By exploring Catholic social thought from within the broader tradition, Esolen shows why Catholic social teaching is Catholic, and how it stands apart from other philosophies that shape our society’s political and social developments. Over the course of the book, we also gain some perspective as to why Catholic social teaching has been so egregiously misunderstood in our own time, and has effectively been co-opted by the Left in a way that radically misrepresents its core principles.
Catholic Social Teaching Is Catholic
Any time someone tells you that they object to the church’s position on life, marriage, or the family, but that they “love Catholic social teaching,” you can be sure that they do not understand the latter at all.

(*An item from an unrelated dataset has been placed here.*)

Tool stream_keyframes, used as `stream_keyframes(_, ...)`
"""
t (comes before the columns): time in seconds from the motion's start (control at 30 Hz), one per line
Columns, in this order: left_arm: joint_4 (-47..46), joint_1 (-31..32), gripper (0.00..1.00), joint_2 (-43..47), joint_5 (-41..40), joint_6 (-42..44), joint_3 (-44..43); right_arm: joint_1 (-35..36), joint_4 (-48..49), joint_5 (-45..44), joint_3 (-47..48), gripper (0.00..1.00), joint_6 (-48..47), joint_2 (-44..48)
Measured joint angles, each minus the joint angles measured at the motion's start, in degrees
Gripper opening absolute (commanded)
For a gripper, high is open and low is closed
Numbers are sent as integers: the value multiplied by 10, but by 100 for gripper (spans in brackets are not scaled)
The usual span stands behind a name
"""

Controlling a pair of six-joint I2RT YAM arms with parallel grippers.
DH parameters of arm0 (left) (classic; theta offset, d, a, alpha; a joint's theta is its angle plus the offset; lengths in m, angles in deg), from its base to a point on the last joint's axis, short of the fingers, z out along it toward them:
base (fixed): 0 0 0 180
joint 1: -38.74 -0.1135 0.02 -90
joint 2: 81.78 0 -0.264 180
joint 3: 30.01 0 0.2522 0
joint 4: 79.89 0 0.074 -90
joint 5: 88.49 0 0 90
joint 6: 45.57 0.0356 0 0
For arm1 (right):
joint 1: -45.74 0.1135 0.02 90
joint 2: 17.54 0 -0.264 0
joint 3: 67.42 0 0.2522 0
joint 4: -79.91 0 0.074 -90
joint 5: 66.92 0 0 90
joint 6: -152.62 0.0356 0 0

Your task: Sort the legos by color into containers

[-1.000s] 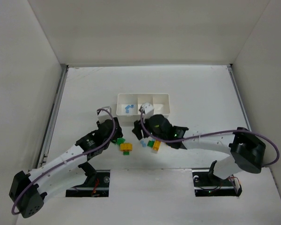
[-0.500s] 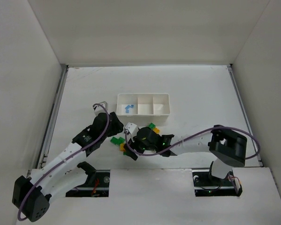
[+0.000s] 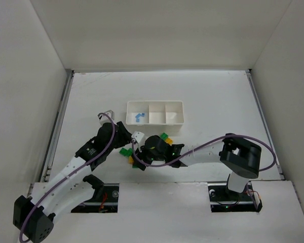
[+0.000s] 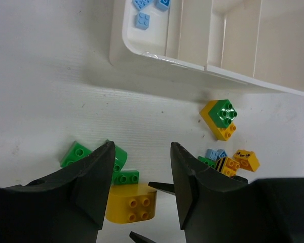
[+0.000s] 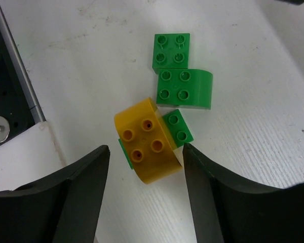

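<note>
Nearest the bases, the right gripper [image 5: 146,157] hangs with jaws apart on either side of a rounded yellow brick [image 4: 131,203], not gripping it. A small green brick [image 5: 177,127] touches that brick, and two larger green bricks [image 5: 185,88] lie just beyond. The left gripper [image 4: 142,152], jaws apart and empty, hovers over the same cluster. One of its fingers [image 4: 202,202] hides part of a blue-and-yellow huddle [image 4: 228,161]. Farther off, the white tray [image 3: 154,123] holds blue pieces [image 4: 142,19] in its left compartment, and the other two show bare floor. The left wrist view cuts off its far edge.
</note>
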Motion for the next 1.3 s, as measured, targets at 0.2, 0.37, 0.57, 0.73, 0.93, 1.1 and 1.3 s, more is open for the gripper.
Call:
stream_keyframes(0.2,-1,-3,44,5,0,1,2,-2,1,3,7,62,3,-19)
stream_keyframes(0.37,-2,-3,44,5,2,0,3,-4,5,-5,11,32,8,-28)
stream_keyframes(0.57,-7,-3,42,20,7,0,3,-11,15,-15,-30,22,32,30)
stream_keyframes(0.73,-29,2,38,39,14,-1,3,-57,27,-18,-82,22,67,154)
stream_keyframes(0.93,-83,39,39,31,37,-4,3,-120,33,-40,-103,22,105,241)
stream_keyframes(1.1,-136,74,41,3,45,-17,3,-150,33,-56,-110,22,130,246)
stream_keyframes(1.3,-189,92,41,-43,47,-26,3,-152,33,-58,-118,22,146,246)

As Esolen emphasizes throughout his book, Pope Leo would have been horrified to think that he was generating a new or unique body of thought when he wrote Rerum Novarum. Although the name literally means “on new things,” it might more clearly have been titled “traditional Catholic responses to new things.” Leo was endeavoring to apply foundational Catholic principles to some pressing problems of the modern age: the rise of aggressive secularism, the breakdown of family, and the evident potential of the new economy to leave ordinary workers in dehumanizing work environments that foster vice.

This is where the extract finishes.